Task to carry out
Please make an exact copy of the listing, without the pictures.

Input data
□ □ □ □ □ □ □

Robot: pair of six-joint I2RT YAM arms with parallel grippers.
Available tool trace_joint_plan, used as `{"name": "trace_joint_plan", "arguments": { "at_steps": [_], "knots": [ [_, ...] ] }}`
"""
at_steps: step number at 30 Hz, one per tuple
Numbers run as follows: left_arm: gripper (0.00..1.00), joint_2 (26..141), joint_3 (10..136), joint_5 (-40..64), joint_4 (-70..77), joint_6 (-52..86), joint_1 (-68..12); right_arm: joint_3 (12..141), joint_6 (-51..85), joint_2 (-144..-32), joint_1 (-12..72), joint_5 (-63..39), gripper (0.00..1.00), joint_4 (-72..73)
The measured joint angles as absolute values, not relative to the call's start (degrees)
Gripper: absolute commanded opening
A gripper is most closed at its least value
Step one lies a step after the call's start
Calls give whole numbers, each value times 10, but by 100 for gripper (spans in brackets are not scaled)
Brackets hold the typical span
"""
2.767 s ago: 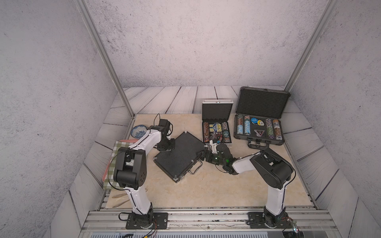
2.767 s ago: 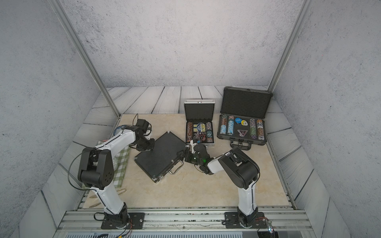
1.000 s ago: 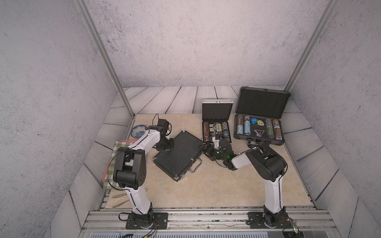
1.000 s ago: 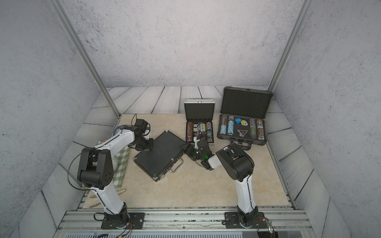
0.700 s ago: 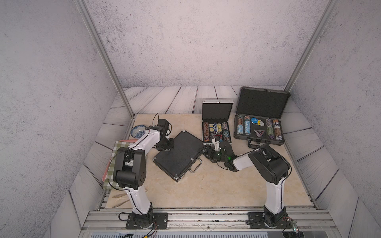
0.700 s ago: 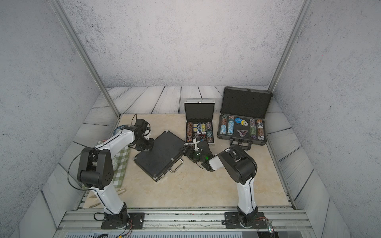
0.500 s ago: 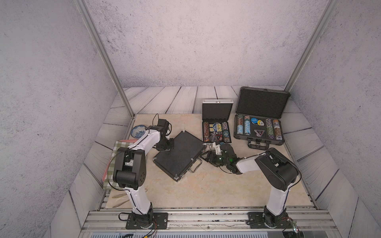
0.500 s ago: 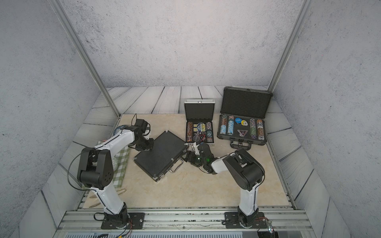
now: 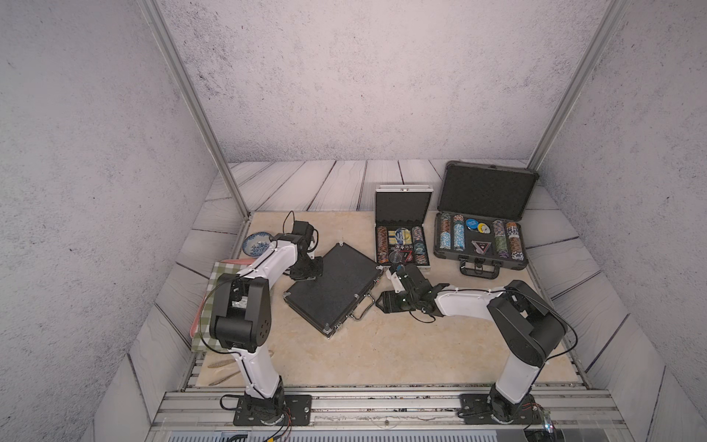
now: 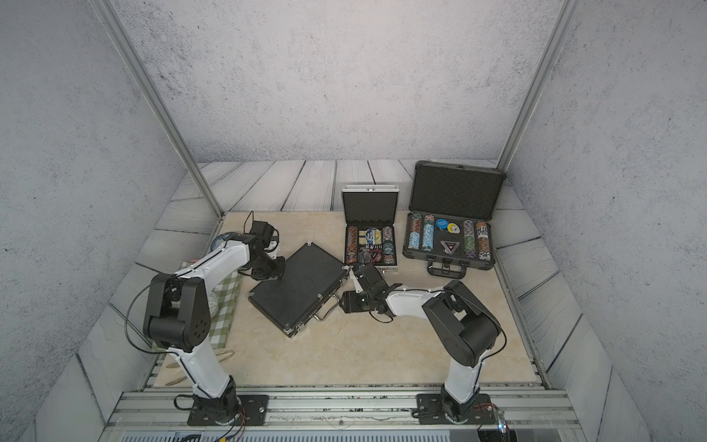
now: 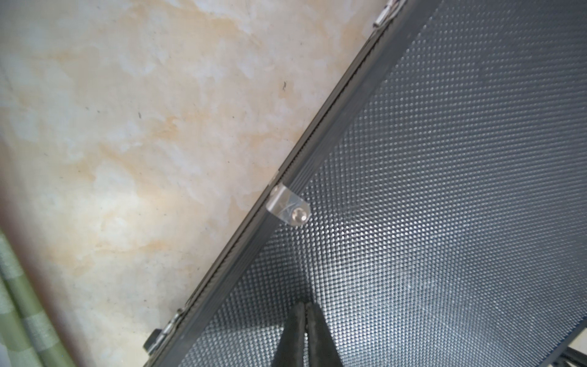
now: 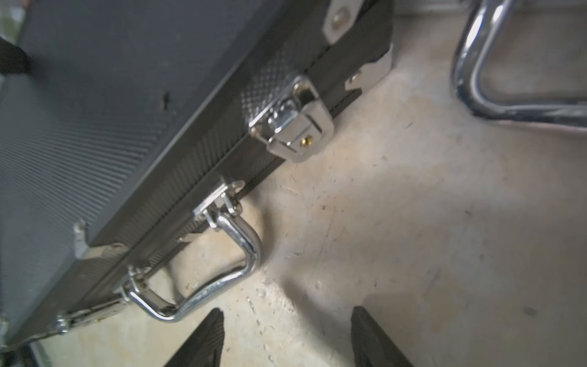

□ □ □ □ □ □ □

Task solution
Robot: pair of six-joint I2RT YAM arms with parallel grippers.
Available tool trace_joint_plan, used as `{"name": "trace_joint_plan", "arguments": { "at_steps": [_], "knots": [ [_, ...] ] }}`
"""
at_steps: step number at 30 Hz, one per tuple
Numbers run as follows: left_arm: gripper (0.00..1.00), joint_2 (26..141), joint_3 (10..136), joint_5 (-40..64), joint_4 (-70..77), joint_6 (-52..86), joint_1 (-68..12); right_arm: joint_3 (12..141), joint_6 (-51..85), joint_2 (-144..-32), joint_1 (-12..72), joint_5 (-63..39), gripper (0.00..1.00), joint_4 (-72..73)
The measured joint angles as absolute values, not relative to the call's start (degrees)
Gripper: absolute commanded opening
A gripper is most closed at its least value
Step one lies a step after the call's start
Calls give whole numbers, each value times 10, but by 100 for gripper (spans in brackets are not scaled)
Brackets hold the typical span
"""
2.767 s ago: 
2.767 s ago: 
1.000 s ago: 
1.000 s ago: 
0.700 s ago: 
0.700 s ago: 
0.500 s ago: 
0.500 s ago: 
now: 
now: 
now: 
now: 

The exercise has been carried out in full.